Wiz Khalifa comes from some extraordinary folk.

The 38-year-old rapper, born Cameron Jibril Thomaz, appeared on the latest episode of PBS’ “Finding Your Roots,” hosted by historian Henry Louis Gates Jr., to learn more about his family history.

During his episode, which also features actress Sanaa Lathan, the “Black and Yellow” artist learns that members of his family relocated to Pittsburgh from the South during the Great Migration, an exodus of Black Americans from the South to the North during the early to mid-1900s, when many fled Jim Crow oppression in search of better opportunities across the country. He also discovers that at least one of his relatives, his fifth great-grandfather Howard Williamson, may have been enslaved in Alabama in 1870.

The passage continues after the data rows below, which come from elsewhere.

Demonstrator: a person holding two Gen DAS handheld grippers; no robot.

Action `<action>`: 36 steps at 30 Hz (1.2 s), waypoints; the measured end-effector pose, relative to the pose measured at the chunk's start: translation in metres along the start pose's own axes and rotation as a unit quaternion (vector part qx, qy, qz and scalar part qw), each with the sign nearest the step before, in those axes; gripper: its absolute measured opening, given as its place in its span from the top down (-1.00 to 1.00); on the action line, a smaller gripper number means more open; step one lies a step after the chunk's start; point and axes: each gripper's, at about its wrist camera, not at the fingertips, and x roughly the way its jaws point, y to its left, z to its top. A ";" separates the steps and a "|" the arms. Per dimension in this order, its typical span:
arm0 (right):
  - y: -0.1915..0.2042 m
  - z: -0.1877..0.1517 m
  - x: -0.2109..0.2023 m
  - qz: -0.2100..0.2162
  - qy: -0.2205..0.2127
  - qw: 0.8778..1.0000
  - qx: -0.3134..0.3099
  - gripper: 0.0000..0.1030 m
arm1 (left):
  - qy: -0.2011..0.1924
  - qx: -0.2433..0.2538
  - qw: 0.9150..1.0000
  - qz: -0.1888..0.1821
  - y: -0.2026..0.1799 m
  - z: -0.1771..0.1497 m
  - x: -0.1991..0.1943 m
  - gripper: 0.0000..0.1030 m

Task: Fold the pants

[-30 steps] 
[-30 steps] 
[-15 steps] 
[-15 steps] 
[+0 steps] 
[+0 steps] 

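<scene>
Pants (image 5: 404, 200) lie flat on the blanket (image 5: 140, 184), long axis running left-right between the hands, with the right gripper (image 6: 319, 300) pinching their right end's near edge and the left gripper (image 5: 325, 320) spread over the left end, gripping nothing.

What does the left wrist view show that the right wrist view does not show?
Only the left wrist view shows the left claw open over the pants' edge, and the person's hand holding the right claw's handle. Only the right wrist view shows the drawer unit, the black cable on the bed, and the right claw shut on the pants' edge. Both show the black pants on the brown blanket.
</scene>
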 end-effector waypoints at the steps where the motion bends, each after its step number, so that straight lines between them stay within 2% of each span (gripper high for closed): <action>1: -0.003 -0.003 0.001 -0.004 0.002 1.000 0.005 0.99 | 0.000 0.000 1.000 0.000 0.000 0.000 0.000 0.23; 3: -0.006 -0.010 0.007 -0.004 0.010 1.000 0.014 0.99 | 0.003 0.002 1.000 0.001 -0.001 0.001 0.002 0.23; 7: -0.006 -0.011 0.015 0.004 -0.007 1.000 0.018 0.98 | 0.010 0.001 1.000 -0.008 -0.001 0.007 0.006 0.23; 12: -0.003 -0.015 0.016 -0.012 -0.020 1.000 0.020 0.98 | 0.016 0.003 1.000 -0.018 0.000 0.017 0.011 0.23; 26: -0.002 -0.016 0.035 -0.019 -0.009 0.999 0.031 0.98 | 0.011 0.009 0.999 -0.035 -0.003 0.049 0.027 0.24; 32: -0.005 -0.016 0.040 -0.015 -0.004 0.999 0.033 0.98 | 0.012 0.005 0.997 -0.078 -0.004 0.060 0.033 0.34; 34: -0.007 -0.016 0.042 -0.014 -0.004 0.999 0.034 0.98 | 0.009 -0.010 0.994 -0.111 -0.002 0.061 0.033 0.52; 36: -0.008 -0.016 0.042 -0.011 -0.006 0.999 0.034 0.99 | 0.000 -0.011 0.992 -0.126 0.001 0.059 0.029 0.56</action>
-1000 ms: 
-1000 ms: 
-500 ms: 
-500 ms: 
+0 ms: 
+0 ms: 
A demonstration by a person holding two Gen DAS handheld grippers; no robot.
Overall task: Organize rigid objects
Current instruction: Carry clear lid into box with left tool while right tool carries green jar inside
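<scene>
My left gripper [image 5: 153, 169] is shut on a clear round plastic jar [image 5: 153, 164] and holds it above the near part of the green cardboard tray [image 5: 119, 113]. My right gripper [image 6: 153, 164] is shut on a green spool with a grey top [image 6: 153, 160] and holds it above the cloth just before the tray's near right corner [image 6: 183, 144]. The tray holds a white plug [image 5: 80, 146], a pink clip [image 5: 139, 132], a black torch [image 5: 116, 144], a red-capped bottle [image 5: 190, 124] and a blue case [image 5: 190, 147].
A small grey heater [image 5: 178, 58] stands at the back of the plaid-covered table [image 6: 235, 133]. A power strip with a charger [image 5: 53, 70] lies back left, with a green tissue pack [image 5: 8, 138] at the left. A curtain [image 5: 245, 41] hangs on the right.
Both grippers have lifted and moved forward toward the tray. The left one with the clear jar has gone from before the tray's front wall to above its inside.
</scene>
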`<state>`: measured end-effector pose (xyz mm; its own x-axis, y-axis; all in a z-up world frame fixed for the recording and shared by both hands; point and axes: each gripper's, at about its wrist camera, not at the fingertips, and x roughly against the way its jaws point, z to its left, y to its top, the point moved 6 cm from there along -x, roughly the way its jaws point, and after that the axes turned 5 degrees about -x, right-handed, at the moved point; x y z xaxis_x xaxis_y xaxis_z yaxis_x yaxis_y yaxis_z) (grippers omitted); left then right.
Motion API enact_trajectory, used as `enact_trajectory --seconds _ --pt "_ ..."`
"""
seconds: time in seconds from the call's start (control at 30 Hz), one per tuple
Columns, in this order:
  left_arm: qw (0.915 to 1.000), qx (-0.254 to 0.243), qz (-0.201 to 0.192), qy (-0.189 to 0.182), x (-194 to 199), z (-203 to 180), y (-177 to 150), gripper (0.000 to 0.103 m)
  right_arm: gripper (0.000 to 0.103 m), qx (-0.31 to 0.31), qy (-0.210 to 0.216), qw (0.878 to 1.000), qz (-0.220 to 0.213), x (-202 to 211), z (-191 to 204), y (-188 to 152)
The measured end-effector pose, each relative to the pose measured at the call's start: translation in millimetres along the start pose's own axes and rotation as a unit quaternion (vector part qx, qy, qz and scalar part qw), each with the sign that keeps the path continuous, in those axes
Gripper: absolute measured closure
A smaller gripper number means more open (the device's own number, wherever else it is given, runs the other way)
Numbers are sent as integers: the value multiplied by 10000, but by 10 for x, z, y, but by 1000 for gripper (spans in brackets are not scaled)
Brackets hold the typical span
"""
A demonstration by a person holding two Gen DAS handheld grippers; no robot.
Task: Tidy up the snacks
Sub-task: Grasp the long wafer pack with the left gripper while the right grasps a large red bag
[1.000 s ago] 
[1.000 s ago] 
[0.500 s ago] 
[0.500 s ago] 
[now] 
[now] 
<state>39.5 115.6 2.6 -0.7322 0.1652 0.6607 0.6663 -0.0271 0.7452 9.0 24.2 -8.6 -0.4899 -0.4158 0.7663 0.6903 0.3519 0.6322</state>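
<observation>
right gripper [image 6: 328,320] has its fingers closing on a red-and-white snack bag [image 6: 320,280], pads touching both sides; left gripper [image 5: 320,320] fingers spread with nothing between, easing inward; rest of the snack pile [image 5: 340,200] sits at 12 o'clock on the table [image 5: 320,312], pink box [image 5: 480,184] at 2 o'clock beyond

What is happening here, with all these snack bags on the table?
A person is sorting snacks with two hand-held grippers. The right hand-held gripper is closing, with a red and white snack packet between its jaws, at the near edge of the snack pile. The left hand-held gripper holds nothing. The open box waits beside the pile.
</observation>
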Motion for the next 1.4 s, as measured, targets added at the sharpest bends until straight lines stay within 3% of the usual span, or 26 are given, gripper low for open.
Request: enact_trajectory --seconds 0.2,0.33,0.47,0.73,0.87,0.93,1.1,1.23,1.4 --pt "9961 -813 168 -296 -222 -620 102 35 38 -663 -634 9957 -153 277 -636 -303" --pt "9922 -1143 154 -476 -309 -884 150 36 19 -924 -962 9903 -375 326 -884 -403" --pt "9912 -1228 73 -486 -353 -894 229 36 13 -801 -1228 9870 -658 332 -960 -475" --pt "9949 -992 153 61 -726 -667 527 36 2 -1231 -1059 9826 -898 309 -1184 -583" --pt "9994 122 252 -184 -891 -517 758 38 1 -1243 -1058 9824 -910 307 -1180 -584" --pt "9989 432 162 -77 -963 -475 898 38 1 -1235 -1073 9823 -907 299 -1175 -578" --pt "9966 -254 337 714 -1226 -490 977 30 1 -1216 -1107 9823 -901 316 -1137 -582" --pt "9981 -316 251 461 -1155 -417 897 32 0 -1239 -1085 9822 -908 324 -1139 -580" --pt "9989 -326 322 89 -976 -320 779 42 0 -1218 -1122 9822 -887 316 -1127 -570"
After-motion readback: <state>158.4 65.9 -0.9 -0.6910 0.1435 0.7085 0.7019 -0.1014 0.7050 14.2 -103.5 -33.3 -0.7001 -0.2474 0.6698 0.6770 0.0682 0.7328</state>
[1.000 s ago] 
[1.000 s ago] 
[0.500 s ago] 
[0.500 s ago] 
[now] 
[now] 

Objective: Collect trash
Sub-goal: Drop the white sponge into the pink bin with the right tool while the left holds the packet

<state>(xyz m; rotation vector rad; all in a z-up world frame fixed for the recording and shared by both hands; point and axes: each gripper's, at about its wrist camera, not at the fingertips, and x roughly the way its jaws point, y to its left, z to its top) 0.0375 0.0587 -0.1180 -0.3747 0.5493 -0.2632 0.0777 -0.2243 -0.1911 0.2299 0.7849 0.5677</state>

According to census records Gates presented, Williamson lived next door to a white family with the same surname, including a white man named Thomas J. Williamson, who would have owned the property.

“I think I’m programmed to feel a little bit pissed,” the “Khaotic” artist said as he processed the information. “But just him owning my family just sounds crazy. It sounds wild. Yeah… I feel some type of way about that.”

In addition to the census listing, Gates explained they also uncovered a slave schedule connected to Thomas that documented enslaved people by color, age, and gender, rather than by name, including an entry for a 14-year-old boy Gates believed may have been Howard.

“It’s crazy to see him as a nameless person on a grid,” Wiz said, adding, “And to know how valuable that property is because it’s a life and it’s not actually property. It’s a person.”

After emancipation, Williamson went on to build a life working as a tenant farmer, though Gates noted that true financial independence remained out of reach for him. Records also show that Williamson registered to vote, a courageous act at a time when Black Americans faced serious threats and retaliation for attempting to participate in democracy in the years following the Civil War. Over time, he would become the patriarch of a large family, with at least seven children and twenty grandchildren.

Reflecting on what he thinks his ancestors would make of him today, the “Young, Wild, and Free,” rapper said he believes they’d be “proud.”

“They’d be proud that I own some stuff for myself,” he said. “They’d be proud of the attitude that I carry, the confidence that I have, the love that I have for my family, the appreciation that I have for what they’ve done, and even I feel all of them around me, I just don’t know who they are, so now I’m able to say their name.”